**Exercise requirements**
Could you set down all of the data again, exactly as it stands?

[[ Provided records open ]]

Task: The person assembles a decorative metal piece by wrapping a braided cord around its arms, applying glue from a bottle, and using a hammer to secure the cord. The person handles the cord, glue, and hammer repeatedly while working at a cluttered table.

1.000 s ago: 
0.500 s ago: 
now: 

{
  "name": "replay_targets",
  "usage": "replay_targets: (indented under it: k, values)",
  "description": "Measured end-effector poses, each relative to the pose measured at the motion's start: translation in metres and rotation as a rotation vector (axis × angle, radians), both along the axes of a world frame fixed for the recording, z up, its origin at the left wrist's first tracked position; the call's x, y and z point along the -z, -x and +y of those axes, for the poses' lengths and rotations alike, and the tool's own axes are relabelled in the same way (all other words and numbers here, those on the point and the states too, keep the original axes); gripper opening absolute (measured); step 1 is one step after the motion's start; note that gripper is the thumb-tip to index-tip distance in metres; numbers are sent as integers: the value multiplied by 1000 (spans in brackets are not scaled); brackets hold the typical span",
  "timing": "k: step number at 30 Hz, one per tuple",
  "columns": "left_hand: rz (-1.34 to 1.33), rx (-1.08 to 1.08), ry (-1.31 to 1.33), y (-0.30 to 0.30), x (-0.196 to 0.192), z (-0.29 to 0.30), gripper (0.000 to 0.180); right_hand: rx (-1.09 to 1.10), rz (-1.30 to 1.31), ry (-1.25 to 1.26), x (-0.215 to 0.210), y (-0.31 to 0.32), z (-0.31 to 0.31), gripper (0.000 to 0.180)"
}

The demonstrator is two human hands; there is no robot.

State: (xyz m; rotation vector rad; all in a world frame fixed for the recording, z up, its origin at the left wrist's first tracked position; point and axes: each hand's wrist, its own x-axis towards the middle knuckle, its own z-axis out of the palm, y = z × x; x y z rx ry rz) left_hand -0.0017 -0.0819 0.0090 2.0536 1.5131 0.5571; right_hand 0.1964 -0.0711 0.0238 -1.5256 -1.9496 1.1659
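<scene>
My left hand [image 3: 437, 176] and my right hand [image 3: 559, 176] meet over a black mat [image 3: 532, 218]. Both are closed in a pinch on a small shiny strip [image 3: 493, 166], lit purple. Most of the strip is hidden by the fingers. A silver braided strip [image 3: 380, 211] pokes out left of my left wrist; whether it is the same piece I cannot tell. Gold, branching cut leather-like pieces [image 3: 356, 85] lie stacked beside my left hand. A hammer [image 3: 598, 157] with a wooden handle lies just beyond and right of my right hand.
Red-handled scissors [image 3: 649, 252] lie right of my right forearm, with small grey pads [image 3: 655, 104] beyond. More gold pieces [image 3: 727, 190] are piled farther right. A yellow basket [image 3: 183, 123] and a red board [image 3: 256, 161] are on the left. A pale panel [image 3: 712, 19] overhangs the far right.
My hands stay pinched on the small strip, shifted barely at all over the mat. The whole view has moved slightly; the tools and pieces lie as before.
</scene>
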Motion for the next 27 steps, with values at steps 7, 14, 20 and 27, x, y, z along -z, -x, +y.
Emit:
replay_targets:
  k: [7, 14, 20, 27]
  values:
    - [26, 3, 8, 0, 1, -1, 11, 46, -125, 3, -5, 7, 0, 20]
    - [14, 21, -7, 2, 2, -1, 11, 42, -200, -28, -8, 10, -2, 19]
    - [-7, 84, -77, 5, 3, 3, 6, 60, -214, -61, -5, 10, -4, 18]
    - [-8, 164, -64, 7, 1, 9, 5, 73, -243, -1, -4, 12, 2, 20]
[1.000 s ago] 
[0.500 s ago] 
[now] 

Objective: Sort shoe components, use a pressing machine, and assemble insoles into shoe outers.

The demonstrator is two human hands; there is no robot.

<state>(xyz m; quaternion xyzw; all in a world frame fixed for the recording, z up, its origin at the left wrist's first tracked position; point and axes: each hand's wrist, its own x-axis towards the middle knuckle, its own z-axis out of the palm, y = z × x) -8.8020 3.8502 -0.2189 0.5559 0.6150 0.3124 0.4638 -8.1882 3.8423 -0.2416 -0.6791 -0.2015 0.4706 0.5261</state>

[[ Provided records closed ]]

**Completed exercise**
Task: The person assembles a decorative metal piece by wrapping a braided cord around its arms, applying glue from a bottle, and using a hammer to secure the cord. The person handles the cord, glue, and hammer repeatedly while working at a cluttered table.

1.000 s ago: 
0.500 s ago: 
now: 

{
  "name": "replay_targets",
  "usage": "replay_targets: (indented under it: k, values)",
  "description": "Measured end-effector poses, each relative to the pose measured at the motion's start: translation in metres and rotation as a rotation vector (axis × angle, radians), both along the axes of a world frame fixed for the recording, z up, its origin at the left wrist's first tracked position; the call's x, y and z point along the -z, -x and +y of those axes, for the poses' lengths and rotations alike, and the tool's own axes are relabelled in the same way (all other words and numbers here, those on the point and the states too, keep the original axes); gripper opening absolute (measured); step 1 is one step after the motion's start; note that gripper is the thumb-tip to index-tip distance in metres; numbers are sent as integers: the value multiplied by 1000 (spans in brackets are not scaled); brackets hold the typical span",
  "timing": "k: step number at 30 Hz, one per tuple",
  "columns": "left_hand: rz (-1.34 to 1.33), rx (-1.08 to 1.08), ry (-1.31 to 1.33), y (-0.30 to 0.30), x (-0.196 to 0.192), z (-0.29 to 0.30), gripper (0.000 to 0.180); right_hand: rx (-1.09 to 1.10), rz (-1.30 to 1.31), ry (-1.25 to 1.26), x (-0.215 to 0.210), y (-0.31 to 0.32), z (-0.31 to 0.31), gripper (0.000 to 0.180)"
}

The demonstrator is two human hands; there is no robot.

State: (xyz m; rotation vector rad; all in a world frame fixed for the recording, z up, its origin at the left wrist's first tracked position; point and axes: each hand's wrist, its own x-axis towards the middle knuckle, its own z-axis out of the palm, y = z × x; x y z rx ry rz) left_hand -0.0017 -0.0819 0.0090 2.0536 1.5131 0.5571; right_hand 0.1964 -0.0711 0.0238 -1.5256 -1.9496 1.1659
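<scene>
My left hand [image 3: 437, 176] and my right hand [image 3: 559, 176] meet over a black mat [image 3: 532, 218]. Both are closed in a pinch on a small shiny strip [image 3: 493, 166], lit purple. Most of the strip is hidden by the fingers. A silver braided strip [image 3: 380, 211] pokes out left of my left wrist; whether it is the same piece I cannot tell. Gold, branching cut leather-like pieces [image 3: 356, 85] lie stacked beside my left hand. A hammer [image 3: 598, 157] with a wooden handle lies just beyond and right of my right hand.
Red-handled scissors [image 3: 649, 252] lie right of my right forearm, with small grey pads [image 3: 655, 104] beyond. More gold pieces [image 3: 727, 190] are piled farther right. A yellow basket [image 3: 183, 123] and a red board [image 3: 256, 161] are on the left. A pale panel [image 3: 712, 19] overhangs the far right.
My hands stay pinched on the small strip, shifted barely at all over the mat. The whole view has moved slightly; the tools and pieces lie as before.
</scene>
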Motion for the next 27 steps, with values at steps 7, 14, 20 and 27, x, y, z along -z, -x, +y.
Emit:
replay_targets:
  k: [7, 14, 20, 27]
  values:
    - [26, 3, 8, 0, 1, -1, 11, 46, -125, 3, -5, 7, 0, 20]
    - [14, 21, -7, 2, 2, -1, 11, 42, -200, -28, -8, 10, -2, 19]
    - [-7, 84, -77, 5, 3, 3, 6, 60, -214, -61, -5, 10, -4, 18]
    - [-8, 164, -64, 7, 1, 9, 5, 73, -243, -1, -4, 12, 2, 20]
[1.000 s ago] 
[0.500 s ago] 
[now] 

Objective: Sort shoe components, use a pressing machine, and assemble insoles into shoe outers.

The demonstrator is two human hands; there is no robot.

<state>(xyz m; quaternion xyzw; all in a world frame fixed for the recording, z up, its origin at the left wrist's first tracked position; point and axes: each hand's wrist, its own x-axis towards the middle knuckle, its own z-axis out of the palm, y = z × x) -8.8020 3.8502 -0.2189 0.5559 0.6150 0.3124 0.4638 -8.1882 3.8423 -0.2416 -0.6791 -0.2015 0.4706 0.5261</state>

Work on this exercise is finished.